Hearing this strange Slavic babble, I wonder how close it comes to the language of Goran's thoughts. The cryptic, mysterious lingo of my beloved Goran's memories and dreams. Goran's native tongue. To be entirely honest, I'm not certain from which war-torn homeland my Goran even harkened.

And yes, I've sworn off hoping, but a girl can still carry a torch.

As we approach the tail end of one long queue, Leonard says, "Spustati. Sledeic."

Babette says, "Is this even the same year?”

Only in Hell do you wish a wristwatch included the day, date, and century functions.

At this, Psezpolnica sinks to one knee, leaning forward to carefully, gently lower us back to the ground.

XII

Are you there, Satan? It's me, Madison. If you can tolerate yet another admission on my part, I've never been very adept at taking tests. Trust me, I'm not trying to lay the blame elsewhere, but I loathe the kind of game-show context in which so much of our lives is determined: proving my memory and mental skills in a sedentary situation under the pressure of limited time. While death has its obvious drawbacks, it is a blessing that I now have an unassailably valid excuse to not take the SATs. However, it seems that I've not entirely dodged that dreaded bullet.

At the present I'm sitting in a small room, seated in a straight-backed chair next to a desk. Picture the archetypal all-white room, featuring no windows, which Jungian analysts say best represents death. A demon with cat's claws and folded leathery wings leans close to adjust a blood-pressure cuff which is wrapped around my upper arm, inflating the cuff until I can feel my pulse throbbing along the inside of my elbow. Sticky pads hold the wires of a heart-rate monitor to the skin of my chest, snaking between the buttons on my blouse. Adhesive tape holds another wire which monitors the pulse at my wrist. Other sensors are wired to the front and back of my neck.

"To monitor the tremors in your speech patterns," Leonard explained. One sensor sticks to the cricothyroid muscle on the front of your neck, he says. Another sensor, the cricoarytenoid muscle on the back of your neck, near your spine. As you speak, a low-voltage current runs between the two sensors, registering any microtremors in the muscles which control your voice box, indicating when you're telling an untruth.

The demon with the leathery wings and cat's claws, his breath smells putrid.

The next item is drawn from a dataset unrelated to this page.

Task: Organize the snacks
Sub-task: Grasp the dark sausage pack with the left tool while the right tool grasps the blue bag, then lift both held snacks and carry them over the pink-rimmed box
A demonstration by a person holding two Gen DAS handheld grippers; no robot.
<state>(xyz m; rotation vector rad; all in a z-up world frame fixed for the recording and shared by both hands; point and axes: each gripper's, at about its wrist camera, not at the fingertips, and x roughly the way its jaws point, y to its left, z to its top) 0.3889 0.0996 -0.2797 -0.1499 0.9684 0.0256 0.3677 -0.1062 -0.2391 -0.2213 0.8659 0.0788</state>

This comes after Babette escorted us into the headquarters building, sidestepping the endless lines of waiting people to usher our little party through a crumbled portion of the building's simultaneously unfinished yet decayed facade. Babette shepherded us into a cavernous waiting hall as large as any stadium, wherein countless souls stood around, constituting a sort of Department of Motor Vehicles mélange: people wearing soiled rags next to people wearing Chanel couture and carrying briefcases. All the plastic scoop-seated chairs were booby-trapped with wads of fresh chewing gum, so, really, only the people who've succeeded in abandoning all hope risk sitting down. An enormous reader board sign mounted at the front of the hall said, Now Serving Number 5. The distant stone walls and ceiling looked to be brown. Everything earth-toned, sepia, the color of grime, the color of nose pickings. Almost everyone stood, their heads sagging at a slight angle, dispirited, like the heads of broken necks.

The stone floor teemed, almost carpeted by legions of fat cockroaches feasting on the ever-present popcorn balls and nonpareils. Hell is very much like Florida in that the resident bug life never dies. As a result of the steamy heat and immortality, the roaches achieve fat, meaty proportions more associated with mice or squirrels. Babette watched me hopping, one-legged, always holding the opposite leg aloft, storklike, to avoid treading on roaches, and she said, "We need to steal you some high heels."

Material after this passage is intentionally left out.